Jñānābha, Vol. 50 (1) (2020), 232-242
CONTOUR INTEGRAL REPRESENTATIONS OF TWO VARIABLE GENERALIZED HYPERGEOMETRIC FUNCTION OF SRIVASTAVA AND DAOUST WITH THEIR APPLICATIONS TO INITIAL VALUE PROBLEMS OF ARBITRARY ORDER
R. C. Singh Chandel and Hemant Kumar*
Former Head, Department of Mathematics
D. V. Postgraduate College Orai- 285001, Uttar Pradesh, India
*Department of Mathematics
D. A-V. Postgraduate College Kanpur- 208001, Uttar Pradesh, India
(Received : June 01, 2020 ; Revised: June 21, 2020)
In this paper, we establish two contour integral representations involving Mittag - Leffler functions (i) for a two variable generalized hypergeometric function of Srivastava and Daoust and (ii) a sum of the Kummer’s confluent hypergeometric functions. Then, we make their appeal to obtain the contour integrals for many generating functions and bilateral generating relations.
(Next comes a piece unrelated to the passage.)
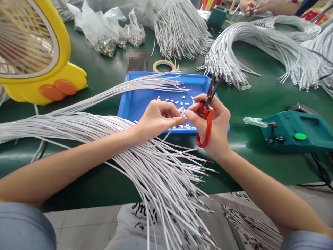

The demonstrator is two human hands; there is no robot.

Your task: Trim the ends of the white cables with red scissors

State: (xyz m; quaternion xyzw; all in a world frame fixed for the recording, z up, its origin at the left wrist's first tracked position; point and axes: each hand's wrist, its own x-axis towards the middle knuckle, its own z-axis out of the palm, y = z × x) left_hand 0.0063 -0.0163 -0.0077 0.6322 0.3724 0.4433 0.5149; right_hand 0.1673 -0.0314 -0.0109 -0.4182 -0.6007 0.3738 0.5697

Further, in development and extensions of fractional calculus, we obtain various relations of contour integrals with fractional derivatives and integral operators to use them in solving of any order initial value problems.
2010 Mathematics Subject Classification: 33C15, 33C20, 33C60, 33E12, 26A33.
Keywords and phrases: Srivastava and Daoust two variable function, Kummer’s confluent hypergeometric function, contour integral representations, Mittag - Leffler functions, arbitrary order initial value problems.